▶ **EXTRACTED INFORMATION**
● ● ● ● ● ● ●
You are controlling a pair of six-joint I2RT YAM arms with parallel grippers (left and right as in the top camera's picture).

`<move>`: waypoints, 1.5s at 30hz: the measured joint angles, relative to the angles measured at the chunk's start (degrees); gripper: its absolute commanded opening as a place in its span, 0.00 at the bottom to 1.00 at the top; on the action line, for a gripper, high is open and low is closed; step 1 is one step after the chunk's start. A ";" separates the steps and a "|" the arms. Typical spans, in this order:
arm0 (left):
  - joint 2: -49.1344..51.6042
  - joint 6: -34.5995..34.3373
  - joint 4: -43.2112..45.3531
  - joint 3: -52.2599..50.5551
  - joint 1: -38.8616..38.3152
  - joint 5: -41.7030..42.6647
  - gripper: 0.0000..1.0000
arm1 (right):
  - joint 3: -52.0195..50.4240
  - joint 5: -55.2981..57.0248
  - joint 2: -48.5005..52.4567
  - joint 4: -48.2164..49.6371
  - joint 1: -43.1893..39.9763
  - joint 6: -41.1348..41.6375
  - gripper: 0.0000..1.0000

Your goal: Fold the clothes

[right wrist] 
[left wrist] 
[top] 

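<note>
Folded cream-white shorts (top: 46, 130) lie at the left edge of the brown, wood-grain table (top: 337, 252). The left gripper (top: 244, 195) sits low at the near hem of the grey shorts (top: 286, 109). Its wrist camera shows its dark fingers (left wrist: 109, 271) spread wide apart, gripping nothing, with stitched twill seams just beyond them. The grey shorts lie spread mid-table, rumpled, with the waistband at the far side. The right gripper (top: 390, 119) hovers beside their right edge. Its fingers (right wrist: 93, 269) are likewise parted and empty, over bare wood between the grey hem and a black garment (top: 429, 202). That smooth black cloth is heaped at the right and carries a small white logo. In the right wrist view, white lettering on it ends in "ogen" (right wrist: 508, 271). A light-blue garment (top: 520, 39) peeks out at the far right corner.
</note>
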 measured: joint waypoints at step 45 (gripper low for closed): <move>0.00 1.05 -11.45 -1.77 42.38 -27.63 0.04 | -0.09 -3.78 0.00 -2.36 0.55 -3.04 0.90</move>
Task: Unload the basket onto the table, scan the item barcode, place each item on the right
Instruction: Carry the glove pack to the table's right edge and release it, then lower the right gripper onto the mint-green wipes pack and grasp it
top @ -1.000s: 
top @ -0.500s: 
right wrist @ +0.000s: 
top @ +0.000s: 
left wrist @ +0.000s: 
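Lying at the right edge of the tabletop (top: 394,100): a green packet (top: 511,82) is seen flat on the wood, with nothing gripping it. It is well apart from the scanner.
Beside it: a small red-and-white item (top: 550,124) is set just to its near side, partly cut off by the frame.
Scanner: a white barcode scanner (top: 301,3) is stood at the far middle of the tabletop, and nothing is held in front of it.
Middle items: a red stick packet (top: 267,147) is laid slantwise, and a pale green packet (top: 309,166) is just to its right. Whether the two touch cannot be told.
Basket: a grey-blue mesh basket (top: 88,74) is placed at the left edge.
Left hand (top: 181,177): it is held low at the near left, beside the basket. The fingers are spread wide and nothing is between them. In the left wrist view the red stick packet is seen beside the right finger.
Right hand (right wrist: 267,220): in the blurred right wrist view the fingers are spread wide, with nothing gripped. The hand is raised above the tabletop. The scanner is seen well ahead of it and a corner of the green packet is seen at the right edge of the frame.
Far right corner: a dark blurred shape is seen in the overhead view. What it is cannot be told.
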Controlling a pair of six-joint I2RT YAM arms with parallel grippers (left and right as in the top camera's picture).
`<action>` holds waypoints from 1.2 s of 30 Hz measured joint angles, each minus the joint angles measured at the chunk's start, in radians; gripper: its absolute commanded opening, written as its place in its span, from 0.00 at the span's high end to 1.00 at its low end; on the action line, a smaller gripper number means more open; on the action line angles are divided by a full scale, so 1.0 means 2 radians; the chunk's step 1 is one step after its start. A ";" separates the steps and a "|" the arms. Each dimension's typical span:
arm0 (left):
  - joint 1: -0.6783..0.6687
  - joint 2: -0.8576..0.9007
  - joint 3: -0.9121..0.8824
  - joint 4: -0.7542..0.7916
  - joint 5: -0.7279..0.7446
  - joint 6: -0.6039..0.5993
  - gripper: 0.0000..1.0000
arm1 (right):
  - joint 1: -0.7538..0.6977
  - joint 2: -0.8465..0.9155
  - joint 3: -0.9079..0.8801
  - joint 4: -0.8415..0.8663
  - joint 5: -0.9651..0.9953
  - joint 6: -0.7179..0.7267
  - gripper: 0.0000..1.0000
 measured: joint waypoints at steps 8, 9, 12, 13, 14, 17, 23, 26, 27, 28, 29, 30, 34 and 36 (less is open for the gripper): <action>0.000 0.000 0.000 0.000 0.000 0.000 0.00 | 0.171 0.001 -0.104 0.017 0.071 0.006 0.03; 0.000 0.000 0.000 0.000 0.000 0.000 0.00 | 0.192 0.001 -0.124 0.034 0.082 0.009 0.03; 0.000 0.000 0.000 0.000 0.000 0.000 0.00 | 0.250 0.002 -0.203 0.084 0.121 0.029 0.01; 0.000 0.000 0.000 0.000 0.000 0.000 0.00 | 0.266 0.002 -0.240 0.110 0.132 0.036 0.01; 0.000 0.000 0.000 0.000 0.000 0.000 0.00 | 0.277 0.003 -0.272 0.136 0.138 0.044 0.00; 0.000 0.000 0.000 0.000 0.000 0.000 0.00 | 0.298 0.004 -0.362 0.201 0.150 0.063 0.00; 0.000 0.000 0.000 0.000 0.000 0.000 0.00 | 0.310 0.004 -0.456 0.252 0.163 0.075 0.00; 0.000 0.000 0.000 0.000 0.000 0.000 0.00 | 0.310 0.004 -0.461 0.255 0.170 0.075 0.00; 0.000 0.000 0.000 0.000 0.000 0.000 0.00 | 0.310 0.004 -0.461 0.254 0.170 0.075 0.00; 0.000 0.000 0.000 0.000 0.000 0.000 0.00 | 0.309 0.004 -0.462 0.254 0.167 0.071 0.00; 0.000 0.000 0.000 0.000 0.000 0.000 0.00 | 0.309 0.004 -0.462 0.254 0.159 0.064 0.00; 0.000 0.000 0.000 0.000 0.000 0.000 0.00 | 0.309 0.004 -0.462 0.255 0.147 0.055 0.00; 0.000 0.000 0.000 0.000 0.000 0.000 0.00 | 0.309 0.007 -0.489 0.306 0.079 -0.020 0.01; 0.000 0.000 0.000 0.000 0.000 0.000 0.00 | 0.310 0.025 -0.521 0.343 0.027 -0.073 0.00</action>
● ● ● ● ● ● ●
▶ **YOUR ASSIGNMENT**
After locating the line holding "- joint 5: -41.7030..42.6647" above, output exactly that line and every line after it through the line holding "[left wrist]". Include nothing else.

▶ **SOLVED PROBLEM**
  - joint 5: -41.7030..42.6647
  - gripper: 0.0000..1.0000
arm1 (right):
  - joint 3: -52.0195..50.4240
  - joint 5: -55.2981..57.0248
  - joint 2: -48.5005..52.4567
  - joint 4: -48.2164..49.6371
  - joint 1: -43.1893..39.9763
  - joint 6: -41.1348..41.6375
  - gripper: 0.0000..1.0000

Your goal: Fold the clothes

[right wrist] 
[left wrist] 

The complete answer has been given.